▸ Work to be completed:
Give again, word for word, every line below from the one that has "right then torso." through the one that has "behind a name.", both included, and no others.

▸ Records supplied:
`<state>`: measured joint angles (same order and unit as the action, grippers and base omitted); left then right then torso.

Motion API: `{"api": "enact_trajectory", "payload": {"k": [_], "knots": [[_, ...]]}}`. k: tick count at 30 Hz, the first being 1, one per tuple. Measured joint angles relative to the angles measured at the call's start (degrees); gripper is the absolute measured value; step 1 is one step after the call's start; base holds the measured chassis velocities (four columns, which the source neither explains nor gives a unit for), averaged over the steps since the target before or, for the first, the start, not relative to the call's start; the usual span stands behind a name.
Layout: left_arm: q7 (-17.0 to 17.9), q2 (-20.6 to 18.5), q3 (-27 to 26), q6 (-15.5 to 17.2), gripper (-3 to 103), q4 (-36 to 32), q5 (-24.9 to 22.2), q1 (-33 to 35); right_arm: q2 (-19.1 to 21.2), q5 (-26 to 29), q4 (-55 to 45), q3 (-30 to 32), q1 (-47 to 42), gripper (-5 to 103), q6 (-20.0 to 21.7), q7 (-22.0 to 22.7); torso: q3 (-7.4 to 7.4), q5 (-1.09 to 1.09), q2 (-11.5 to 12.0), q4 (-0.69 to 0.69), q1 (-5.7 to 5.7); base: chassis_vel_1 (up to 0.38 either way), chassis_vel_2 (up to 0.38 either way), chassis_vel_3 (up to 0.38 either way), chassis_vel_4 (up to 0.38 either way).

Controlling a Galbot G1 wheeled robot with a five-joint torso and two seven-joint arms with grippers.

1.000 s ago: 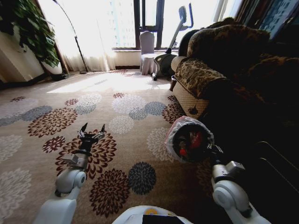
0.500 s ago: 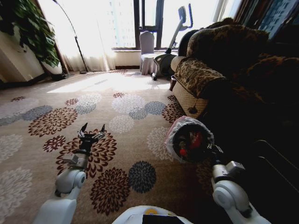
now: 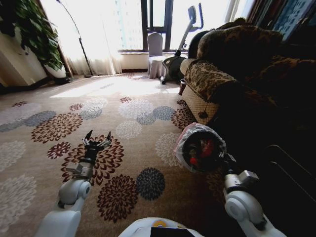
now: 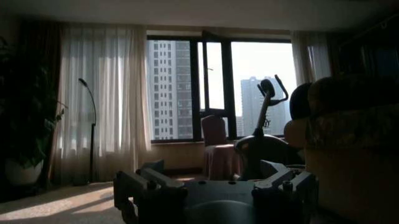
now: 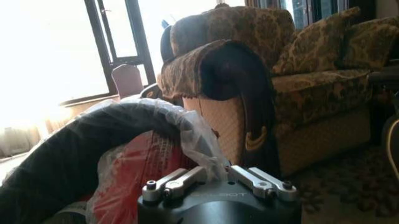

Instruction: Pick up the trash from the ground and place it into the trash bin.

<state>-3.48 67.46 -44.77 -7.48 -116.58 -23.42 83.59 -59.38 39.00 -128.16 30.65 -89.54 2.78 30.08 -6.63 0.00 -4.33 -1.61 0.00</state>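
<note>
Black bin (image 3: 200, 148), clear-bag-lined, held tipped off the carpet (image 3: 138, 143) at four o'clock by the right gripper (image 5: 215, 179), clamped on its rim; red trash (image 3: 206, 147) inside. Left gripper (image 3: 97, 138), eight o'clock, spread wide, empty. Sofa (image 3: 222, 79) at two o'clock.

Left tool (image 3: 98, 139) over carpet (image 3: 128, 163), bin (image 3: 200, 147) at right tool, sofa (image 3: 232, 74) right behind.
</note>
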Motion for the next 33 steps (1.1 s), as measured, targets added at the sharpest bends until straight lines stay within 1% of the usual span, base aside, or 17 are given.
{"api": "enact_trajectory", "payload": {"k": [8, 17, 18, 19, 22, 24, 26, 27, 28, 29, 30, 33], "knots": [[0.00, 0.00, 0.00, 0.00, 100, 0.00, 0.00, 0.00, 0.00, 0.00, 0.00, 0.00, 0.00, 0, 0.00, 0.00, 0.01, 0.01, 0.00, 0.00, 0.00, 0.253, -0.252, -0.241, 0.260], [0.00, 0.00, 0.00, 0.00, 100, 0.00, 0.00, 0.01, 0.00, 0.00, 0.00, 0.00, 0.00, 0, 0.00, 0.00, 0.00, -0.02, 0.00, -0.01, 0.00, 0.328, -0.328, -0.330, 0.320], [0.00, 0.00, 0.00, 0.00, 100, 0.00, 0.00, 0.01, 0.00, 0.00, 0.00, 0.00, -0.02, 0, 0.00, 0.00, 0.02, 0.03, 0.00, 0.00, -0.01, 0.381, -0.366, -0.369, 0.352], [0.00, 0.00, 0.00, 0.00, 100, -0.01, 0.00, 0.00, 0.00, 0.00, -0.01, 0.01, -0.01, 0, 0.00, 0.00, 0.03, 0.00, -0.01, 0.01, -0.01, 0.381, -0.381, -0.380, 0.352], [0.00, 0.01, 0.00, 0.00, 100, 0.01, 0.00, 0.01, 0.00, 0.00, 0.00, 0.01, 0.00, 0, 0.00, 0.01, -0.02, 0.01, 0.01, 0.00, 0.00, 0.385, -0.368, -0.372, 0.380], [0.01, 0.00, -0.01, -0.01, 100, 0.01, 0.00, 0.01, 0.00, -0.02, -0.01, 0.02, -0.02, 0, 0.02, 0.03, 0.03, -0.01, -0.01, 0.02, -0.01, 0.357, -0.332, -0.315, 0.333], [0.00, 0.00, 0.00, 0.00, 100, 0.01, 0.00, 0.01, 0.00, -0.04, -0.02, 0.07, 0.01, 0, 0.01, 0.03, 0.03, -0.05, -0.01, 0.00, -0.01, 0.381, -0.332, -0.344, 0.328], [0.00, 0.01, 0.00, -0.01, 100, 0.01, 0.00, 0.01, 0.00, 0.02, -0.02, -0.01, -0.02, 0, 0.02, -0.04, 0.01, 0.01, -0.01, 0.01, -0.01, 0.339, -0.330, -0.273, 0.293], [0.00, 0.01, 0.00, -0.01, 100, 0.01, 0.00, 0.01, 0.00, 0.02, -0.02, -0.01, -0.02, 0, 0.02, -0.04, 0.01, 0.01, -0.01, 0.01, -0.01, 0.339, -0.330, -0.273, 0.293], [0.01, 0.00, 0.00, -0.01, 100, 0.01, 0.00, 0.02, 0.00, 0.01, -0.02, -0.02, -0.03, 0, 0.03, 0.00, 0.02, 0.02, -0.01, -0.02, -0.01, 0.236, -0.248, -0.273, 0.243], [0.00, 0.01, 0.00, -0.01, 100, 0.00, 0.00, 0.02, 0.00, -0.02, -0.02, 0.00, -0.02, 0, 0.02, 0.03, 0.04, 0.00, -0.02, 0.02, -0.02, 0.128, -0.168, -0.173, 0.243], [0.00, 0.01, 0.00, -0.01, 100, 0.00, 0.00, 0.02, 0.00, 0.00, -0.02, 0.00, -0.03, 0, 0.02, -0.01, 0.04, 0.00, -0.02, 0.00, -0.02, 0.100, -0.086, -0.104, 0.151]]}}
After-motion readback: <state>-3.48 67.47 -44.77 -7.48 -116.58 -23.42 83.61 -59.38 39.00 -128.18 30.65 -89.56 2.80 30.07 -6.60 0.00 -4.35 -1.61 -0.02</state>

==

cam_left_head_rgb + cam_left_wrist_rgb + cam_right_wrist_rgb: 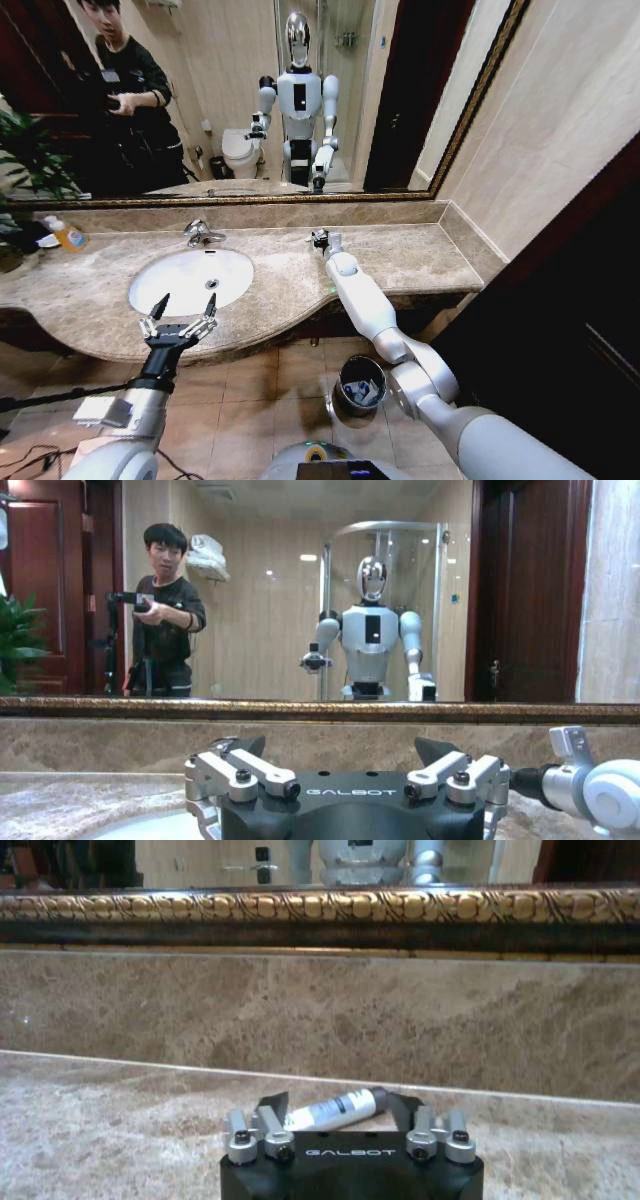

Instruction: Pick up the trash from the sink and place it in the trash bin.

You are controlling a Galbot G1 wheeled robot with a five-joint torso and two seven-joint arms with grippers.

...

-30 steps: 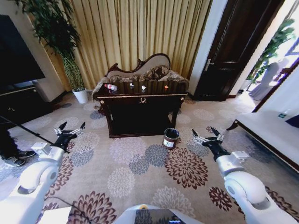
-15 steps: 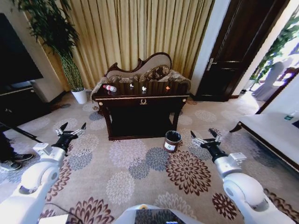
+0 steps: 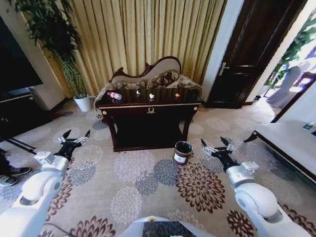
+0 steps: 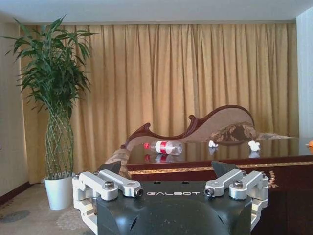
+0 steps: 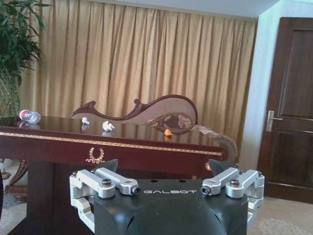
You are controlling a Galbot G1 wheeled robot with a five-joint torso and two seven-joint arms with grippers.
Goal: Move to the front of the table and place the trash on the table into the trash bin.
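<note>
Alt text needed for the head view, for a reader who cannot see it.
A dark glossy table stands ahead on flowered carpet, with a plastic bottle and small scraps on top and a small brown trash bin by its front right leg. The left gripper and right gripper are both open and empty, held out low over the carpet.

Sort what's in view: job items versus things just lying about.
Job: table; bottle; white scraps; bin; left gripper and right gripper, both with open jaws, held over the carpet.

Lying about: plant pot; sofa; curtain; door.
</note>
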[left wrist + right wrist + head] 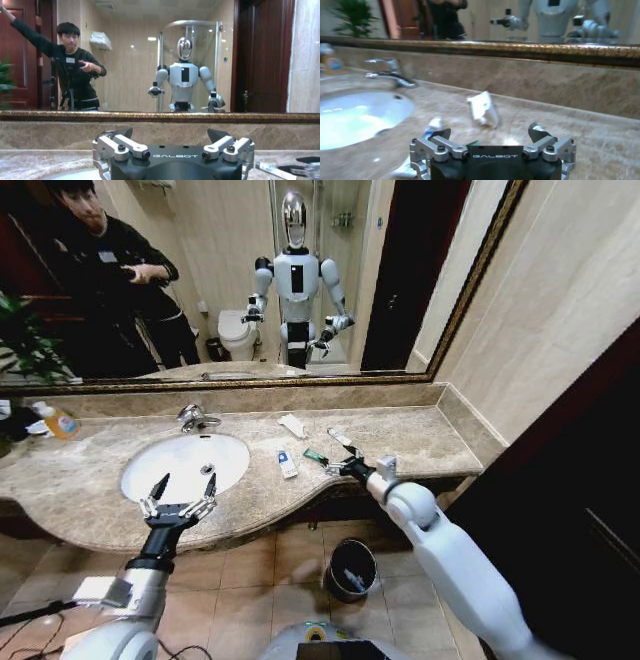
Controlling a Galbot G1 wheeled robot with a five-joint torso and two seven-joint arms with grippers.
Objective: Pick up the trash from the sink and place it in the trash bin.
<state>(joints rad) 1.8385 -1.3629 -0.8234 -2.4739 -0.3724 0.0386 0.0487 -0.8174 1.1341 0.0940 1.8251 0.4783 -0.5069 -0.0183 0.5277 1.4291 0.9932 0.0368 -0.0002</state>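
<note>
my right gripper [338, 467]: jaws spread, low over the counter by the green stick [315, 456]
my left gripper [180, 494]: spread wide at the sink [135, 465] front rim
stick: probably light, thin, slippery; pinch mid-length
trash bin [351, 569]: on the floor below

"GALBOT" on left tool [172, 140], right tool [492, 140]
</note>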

▸ Solution to the exercise:
`<state>`: measured joint angles (same order and unit as the action, grippers and base omitted); left then right then torso.

Motion API: `{"api": "enact_trajectory", "payload": {"k": [_], "knots": [[_, ...]]}}`. k: tick count at 30 Hz, the first being 1, one per tuple. Measured joint angles relative to the angles measured at the call's start (degrees); gripper is the absolute measured value; step 1 is one step after the call's start; base holds the measured chassis velocities (four columns, which the source neither explains nor gives a unit for), averaged over the steps since the target before or, for the first, the start, not relative to the call's start; the usual span stands behind a name.

Nothing else is needed to complete this exercise.